Data =
□ □ □ □ □

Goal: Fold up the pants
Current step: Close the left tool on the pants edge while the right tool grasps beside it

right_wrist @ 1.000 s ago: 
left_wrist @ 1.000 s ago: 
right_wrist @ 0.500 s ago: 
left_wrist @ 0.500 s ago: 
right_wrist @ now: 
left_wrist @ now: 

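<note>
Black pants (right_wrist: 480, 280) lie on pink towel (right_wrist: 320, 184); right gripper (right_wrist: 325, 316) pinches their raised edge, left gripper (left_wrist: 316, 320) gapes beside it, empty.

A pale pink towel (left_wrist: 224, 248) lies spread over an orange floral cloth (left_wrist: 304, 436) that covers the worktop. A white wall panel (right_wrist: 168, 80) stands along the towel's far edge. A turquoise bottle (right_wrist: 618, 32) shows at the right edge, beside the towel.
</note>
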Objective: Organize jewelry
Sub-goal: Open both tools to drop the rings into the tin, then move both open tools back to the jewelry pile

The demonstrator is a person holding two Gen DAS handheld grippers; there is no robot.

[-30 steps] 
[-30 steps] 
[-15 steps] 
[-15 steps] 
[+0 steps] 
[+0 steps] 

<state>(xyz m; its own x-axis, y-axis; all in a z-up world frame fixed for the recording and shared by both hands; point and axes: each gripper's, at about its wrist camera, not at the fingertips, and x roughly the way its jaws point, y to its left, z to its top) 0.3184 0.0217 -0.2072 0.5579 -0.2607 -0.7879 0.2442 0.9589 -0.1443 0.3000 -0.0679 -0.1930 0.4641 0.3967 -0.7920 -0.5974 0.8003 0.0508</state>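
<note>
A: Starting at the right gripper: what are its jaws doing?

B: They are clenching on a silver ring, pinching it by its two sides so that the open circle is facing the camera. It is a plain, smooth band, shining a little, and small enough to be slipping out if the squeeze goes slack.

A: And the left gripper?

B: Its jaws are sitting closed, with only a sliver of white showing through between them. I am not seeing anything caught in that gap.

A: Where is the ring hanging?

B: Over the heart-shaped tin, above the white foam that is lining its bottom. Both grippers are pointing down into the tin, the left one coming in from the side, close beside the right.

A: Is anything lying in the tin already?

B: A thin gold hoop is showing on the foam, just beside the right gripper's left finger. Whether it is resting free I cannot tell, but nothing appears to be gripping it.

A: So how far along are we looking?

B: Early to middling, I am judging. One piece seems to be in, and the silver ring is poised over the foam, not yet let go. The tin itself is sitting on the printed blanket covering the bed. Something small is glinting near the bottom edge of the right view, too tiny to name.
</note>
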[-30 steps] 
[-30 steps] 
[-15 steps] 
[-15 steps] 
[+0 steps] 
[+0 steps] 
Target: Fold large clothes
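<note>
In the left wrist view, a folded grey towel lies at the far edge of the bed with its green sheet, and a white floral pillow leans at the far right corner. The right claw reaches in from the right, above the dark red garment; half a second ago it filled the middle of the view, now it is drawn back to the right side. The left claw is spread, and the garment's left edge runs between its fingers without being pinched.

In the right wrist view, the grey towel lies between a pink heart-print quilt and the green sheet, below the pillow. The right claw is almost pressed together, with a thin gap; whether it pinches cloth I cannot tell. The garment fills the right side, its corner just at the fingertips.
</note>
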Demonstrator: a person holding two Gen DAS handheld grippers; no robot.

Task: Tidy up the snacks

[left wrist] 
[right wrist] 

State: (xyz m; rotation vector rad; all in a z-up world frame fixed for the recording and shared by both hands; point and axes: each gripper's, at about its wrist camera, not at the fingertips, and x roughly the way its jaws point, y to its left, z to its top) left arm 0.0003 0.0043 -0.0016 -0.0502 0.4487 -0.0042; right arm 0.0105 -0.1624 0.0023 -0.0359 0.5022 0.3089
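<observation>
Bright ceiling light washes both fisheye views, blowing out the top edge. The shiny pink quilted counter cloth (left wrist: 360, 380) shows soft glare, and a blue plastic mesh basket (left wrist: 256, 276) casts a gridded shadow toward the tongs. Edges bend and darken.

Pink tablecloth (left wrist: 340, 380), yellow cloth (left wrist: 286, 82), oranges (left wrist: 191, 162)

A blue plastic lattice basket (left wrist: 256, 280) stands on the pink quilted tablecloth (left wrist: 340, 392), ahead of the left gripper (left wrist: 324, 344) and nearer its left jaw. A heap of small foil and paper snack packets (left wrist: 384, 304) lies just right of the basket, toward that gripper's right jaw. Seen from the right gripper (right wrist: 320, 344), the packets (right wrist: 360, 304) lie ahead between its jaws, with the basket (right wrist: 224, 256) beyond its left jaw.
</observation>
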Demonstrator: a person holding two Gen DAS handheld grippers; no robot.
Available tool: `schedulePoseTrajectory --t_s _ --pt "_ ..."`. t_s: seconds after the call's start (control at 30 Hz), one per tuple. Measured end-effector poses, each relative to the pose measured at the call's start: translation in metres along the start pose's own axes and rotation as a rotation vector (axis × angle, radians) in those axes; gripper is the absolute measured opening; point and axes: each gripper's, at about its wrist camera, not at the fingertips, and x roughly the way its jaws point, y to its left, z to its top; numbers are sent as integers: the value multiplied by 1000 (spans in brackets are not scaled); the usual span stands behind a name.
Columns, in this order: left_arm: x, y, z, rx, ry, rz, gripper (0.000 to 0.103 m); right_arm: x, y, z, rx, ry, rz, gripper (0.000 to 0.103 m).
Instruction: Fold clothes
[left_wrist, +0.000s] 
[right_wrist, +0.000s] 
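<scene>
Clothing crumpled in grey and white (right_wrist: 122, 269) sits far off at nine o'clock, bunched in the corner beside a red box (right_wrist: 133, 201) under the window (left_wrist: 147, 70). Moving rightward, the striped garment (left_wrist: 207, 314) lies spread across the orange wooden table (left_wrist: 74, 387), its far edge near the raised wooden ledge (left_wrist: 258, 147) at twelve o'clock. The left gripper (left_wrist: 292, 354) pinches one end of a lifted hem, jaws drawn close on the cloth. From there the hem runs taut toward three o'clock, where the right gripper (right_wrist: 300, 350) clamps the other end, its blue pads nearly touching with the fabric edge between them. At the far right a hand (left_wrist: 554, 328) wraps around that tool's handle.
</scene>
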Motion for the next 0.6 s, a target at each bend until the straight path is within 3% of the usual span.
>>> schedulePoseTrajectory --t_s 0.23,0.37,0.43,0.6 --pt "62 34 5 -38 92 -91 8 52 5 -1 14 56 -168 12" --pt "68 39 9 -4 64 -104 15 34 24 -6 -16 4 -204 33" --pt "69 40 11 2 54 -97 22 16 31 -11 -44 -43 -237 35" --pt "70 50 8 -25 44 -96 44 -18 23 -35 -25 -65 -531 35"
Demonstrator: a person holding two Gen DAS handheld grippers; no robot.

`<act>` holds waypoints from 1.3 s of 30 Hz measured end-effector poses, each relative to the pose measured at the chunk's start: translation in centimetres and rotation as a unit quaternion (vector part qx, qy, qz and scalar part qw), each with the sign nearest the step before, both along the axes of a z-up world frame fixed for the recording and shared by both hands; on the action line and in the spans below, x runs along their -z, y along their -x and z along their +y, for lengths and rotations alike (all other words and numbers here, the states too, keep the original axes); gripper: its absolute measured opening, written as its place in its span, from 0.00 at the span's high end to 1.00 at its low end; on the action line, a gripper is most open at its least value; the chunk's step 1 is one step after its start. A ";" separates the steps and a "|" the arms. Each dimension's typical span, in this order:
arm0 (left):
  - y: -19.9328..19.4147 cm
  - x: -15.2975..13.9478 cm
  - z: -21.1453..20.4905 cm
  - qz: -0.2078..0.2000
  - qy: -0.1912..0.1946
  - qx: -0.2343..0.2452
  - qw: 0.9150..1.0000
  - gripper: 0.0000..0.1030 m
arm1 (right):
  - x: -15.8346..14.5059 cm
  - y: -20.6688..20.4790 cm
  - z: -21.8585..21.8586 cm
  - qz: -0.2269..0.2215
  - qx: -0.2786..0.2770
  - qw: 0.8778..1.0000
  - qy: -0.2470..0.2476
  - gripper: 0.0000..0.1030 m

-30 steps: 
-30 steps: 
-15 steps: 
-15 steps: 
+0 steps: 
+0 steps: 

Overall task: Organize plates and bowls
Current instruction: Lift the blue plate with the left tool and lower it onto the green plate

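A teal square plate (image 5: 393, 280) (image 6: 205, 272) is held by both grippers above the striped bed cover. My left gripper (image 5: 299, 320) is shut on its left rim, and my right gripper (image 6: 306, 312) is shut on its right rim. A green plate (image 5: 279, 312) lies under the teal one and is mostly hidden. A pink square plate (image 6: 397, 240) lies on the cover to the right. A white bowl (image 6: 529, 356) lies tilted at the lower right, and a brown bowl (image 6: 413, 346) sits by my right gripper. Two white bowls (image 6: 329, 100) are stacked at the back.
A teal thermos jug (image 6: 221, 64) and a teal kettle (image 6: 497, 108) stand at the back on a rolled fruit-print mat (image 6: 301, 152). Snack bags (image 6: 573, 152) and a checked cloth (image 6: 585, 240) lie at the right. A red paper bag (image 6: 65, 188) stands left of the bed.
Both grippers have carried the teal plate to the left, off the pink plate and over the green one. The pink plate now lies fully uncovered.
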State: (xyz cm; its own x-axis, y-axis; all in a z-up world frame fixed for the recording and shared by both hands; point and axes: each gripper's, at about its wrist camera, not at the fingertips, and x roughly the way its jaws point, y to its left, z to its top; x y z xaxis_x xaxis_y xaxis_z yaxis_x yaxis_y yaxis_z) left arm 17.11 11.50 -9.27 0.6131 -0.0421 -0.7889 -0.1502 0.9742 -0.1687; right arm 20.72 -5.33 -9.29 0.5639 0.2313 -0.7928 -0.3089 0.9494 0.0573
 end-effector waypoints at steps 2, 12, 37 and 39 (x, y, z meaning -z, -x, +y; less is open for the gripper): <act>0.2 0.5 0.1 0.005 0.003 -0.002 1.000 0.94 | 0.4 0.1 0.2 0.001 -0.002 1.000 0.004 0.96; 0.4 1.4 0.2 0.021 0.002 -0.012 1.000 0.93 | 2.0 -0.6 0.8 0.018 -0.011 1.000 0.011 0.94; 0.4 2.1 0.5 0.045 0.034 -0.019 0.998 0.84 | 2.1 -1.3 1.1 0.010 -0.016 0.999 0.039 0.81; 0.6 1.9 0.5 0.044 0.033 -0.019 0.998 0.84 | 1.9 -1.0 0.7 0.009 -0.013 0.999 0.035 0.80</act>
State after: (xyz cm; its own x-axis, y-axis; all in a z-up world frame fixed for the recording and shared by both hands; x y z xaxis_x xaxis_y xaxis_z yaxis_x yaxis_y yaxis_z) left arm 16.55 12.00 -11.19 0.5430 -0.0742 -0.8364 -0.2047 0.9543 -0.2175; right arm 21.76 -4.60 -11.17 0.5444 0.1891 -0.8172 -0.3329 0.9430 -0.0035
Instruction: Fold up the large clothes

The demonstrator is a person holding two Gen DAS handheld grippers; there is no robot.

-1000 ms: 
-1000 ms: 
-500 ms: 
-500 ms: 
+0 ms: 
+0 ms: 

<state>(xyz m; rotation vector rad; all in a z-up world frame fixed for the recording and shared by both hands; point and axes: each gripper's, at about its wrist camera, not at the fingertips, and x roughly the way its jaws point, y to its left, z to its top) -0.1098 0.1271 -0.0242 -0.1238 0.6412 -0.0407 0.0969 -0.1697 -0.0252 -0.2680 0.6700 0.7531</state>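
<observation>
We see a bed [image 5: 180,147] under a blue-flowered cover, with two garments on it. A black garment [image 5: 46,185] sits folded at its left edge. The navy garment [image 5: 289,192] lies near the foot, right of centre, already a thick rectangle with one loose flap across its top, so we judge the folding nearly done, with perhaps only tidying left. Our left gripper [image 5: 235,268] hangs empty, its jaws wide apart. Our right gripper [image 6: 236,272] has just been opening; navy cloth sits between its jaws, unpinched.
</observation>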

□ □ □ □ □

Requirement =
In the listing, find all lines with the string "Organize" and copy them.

Answer area =
Objective: Organize jewelry
Overall task: Organize plates and bowls

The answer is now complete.